/---

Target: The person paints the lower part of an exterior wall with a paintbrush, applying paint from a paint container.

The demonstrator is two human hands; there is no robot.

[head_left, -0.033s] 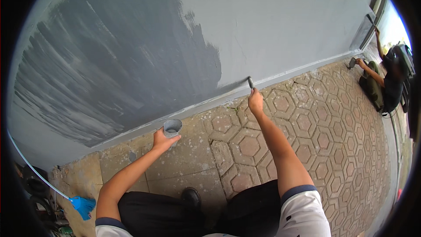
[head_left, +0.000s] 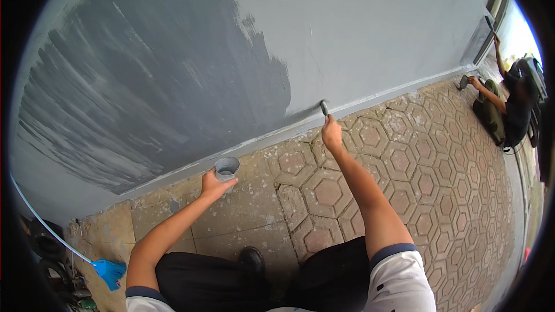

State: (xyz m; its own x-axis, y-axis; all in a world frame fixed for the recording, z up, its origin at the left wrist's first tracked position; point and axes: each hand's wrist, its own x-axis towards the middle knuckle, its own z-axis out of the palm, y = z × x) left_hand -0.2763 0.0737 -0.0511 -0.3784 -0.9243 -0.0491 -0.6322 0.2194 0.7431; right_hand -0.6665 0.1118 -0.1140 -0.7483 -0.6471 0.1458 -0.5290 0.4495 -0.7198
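Brush (head_left: 325, 108) extends forward from the right hand (head_left: 332, 133), which is the nearer one and whose fingers are closed around the handle, and its long axis leans slightly left toward the wall (head_left: 370, 34), just above the narrow ledge (head_left: 384, 96). Left hand (head_left: 216, 185) has its fingers wrapped around a grey cup (head_left: 227, 168), well apart; blue broom (head_left: 110, 273) and a crouching co-worker (head_left: 516, 104) are both far from the brush.
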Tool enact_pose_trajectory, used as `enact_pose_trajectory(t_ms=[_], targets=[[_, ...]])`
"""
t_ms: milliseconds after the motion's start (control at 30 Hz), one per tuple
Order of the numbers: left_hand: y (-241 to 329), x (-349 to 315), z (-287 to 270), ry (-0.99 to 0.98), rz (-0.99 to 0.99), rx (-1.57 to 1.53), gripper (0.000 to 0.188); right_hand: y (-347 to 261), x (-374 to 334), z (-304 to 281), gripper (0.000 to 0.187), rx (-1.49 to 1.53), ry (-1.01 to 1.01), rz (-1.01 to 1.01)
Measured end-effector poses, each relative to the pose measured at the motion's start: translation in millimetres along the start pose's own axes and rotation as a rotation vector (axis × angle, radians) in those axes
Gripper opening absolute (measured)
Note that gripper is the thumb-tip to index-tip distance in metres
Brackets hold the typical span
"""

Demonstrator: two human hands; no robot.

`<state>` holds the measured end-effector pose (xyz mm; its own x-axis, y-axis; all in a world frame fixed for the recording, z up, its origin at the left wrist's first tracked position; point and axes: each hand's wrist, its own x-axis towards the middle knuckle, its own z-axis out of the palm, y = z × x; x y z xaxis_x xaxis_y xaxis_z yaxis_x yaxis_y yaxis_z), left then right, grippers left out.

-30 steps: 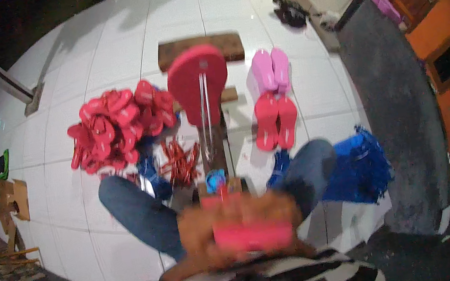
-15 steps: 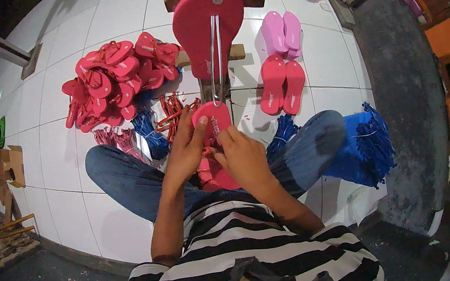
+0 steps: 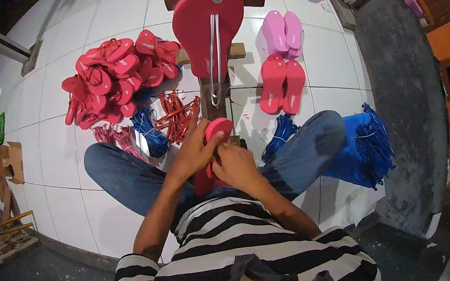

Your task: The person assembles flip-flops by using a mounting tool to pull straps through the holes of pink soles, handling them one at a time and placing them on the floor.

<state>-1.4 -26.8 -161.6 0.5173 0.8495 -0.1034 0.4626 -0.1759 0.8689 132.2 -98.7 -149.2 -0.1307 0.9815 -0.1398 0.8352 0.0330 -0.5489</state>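
Red sandal [image 3: 217, 132] gripped by fingers of left hand [image 3: 195, 153] and right hand [image 3: 235, 165], over lap, near strap pile [image 3: 175, 116].

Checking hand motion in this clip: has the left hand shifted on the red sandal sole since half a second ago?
Cannot tell: the head camera itself moved. The left hand grips the red sole just below the wooden stand, as before.

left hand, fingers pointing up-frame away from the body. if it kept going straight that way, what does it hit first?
Probably the upright wooden post of the stand just past the red sandal sole that the left hand grips. The loose red straps lie just to the left of that line. Depth is unclear from this one view.
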Motion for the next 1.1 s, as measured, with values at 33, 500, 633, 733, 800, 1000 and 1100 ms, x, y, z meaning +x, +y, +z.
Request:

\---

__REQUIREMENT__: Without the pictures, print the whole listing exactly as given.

__SOLUTION FOR THIS PROBLEM__:
Target: The person paints the lower part of an exterior wall with a paintbrush, applying paint from a paint container.

The demonstrator is two human hands; there is no robot.

[head_left, -0.033s] 
[head_left, +0.000s] 

State: (xyz m; its own x-axis, y-axis; all in a world frame fixed for the recording, z up, its origin at the left wrist's first tracked position; point and axes: each hand's wrist, its own x-axis towards the middle knuckle, its own z-axis out of the palm, y = z × x) left_hand -0.2763 0.0737 -0.0511 -0.3784 -0.9243 -0.0491 -0.6322 0.2194 0.7431; right_hand -0.6665 0.1118 -0.1140 -0.7483 -0.6471 0.1458 -0.5290 0.4495 -0.7198
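Brush (head_left: 325, 108) extends forward from the right hand (head_left: 332, 133), which is the nearer one and whose fingers are closed around the handle, and its long axis leans slightly left toward the wall (head_left: 370, 34), just above the narrow ledge (head_left: 384, 96). Left hand (head_left: 216, 185) has its fingers wrapped around a grey cup (head_left: 227, 168), well apart; blue broom (head_left: 110, 273) and a crouching co-worker (head_left: 516, 104) are both far from the brush.
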Tool enact_pose_trajectory, used as `enact_pose_trajectory(t_ms=[_], targets=[[_, ...]])`
"""
t_ms: milliseconds after the motion's start (control at 30 Hz), one per tuple
Order of the numbers: left_hand: y (-241 to 329), x (-349 to 315), z (-287 to 270), ry (-0.99 to 0.98), rz (-0.99 to 0.99), rx (-1.57 to 1.53), gripper (0.000 to 0.188); right_hand: y (-347 to 261), x (-374 to 334), z (-304 to 281), gripper (0.000 to 0.187), rx (-1.49 to 1.53), ry (-1.01 to 1.01), rz (-1.01 to 1.01)
Measured end-effector poses, each relative to the pose measured at the motion's start: translation in millimetres along the start pose's own axes and rotation as a rotation vector (axis × angle, radians) in those axes
Gripper opening absolute (measured)
Note that gripper is the thumb-tip to index-tip distance in metres
Brackets hold the typical span
"""

Demonstrator: two human hands; no robot.

`<state>` holds the measured end-effector pose (xyz mm; its own x-axis, y-axis; all in a world frame fixed for the recording, z up, its origin at the left wrist's first tracked position; point and axes: each hand's wrist, its own x-axis towards the middle knuckle, its own z-axis out of the palm, y = z × x; x y z xaxis_x xaxis_y xaxis_z yaxis_x yaxis_y yaxis_z), left then right, grippers left out.

-30 steps: 
-15 steps: 
+0 steps: 

Your task: The person assembles flip-flops by using a mounting tool to pull straps through the holes of pink soles, handling them one at a time and placing them on the floor.

<state>-1.4 -26.8 -161.6 0.5173 0.8495 -0.1034 0.4626 -0.1759 0.8689 132.2 -98.7 -149.2 -0.1307 0.9815 -0.1398 0.8352 0.0330 -0.5489</state>
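Red sandal [image 3: 217, 132] gripped by fingers of left hand [image 3: 195, 153] and right hand [image 3: 235, 165], over lap, near strap pile [image 3: 175, 116].

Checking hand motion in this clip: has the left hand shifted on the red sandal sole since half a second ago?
Cannot tell: the head camera itself moved. The left hand grips the red sole just below the wooden stand, as before.

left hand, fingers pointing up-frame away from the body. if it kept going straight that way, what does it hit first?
Probably the upright wooden post of the stand just past the red sandal sole that the left hand grips. The loose red straps lie just to the left of that line. Depth is unclear from this one view.
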Motion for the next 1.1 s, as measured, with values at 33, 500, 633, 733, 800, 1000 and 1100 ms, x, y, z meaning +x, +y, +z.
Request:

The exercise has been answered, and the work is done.